理化学研究所(理研)環境資源科学研究センター機能開発研究グループのキム・ジュンシク研究員などの共同研究グループは、環境変動に応じた植物の根の伸長調節に関わる新たな遺伝子制御因子を発見した。
本研究成果は、大根やサツマイモなどの根菜類など根を利用する作物の成長促進・生産性向上につながり、植物工場や都市型農業に向けた地下部生産性の向上に貢献すると期待できます。
植物が環境に応じて根の長さを決める仕組み
今回共同研究グループは「小胞体ストレス応答(UPR)」と呼ばれる細胞内恒常性の維持機構が欠損したシロイヌナズナの変異株(bz1728)が示す、著しい根の伸長阻害を回復した突然変異体nobiro6株の分子遺伝学的解析を行いました。
その結果、伸長回復は基本転写因子複合体[2]の構成因子「TAF12b」の機能欠損によることが明らかになりました。

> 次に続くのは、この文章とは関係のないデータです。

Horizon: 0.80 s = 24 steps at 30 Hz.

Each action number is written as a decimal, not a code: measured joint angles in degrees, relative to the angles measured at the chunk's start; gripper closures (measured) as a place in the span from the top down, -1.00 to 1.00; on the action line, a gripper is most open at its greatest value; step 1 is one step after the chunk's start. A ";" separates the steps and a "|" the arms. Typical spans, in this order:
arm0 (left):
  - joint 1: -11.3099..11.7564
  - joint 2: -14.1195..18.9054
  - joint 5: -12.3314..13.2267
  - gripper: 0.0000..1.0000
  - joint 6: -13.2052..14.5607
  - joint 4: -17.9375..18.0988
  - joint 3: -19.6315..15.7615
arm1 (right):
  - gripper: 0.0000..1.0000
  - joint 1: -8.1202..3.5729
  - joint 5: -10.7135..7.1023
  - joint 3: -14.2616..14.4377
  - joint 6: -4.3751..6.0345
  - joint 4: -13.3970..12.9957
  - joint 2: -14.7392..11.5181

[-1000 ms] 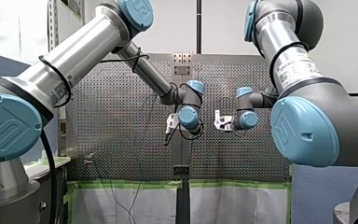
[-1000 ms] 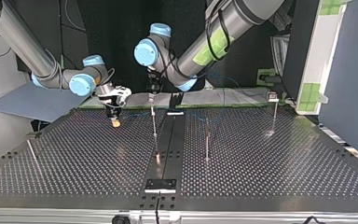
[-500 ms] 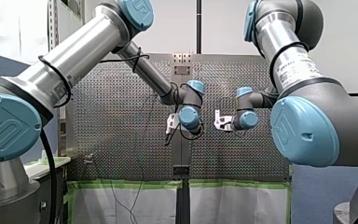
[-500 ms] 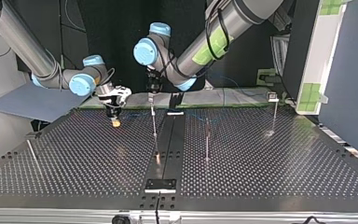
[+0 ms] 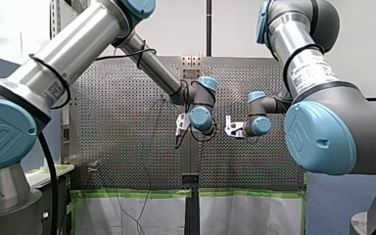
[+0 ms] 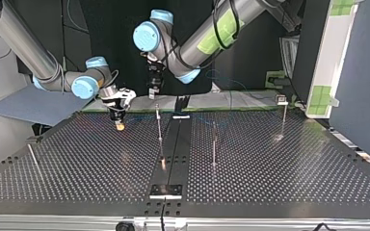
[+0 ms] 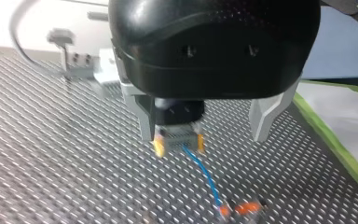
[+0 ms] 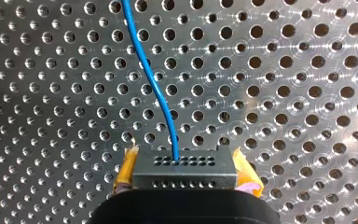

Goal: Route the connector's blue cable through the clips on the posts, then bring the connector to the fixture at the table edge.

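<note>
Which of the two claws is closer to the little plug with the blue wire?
Right. My right gripper has the connector clamped between its yellow pads; my left gripper hangs open, apart from it, just above a post.

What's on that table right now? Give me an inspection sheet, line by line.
Surface: perforated table, bare metal.
Job's things: connector held off the table; thin posts standing; dark plate at the top view's near edge.
Clutter: nothing seen.
Pincers: right pincer shut on the connector, with yellow pads; left pincer open and empty.
Cables: blue cable runs from the connector across the table; whether it sits in any clip cannot be told.
Surroundings: green tape along the table edge.
</note>
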 joint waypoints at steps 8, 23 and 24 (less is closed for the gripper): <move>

さらに、網羅的遺伝子発現解析[3]を行ったところ、bz1728株では数百個の遺伝子の発現が上昇・低下の両方向に大きく変動するのに対し、nobiro6株では上昇方向の変動だけが通常程度に回復することが分かりました。
回復した遺伝子群の多くがストレス耐性獲得に機能することから、TAF12bは植物が感知した外部ストレスのシグナルを根の細胞の成長応答に結び付ける重要な遺伝子制御因子であると考えられます。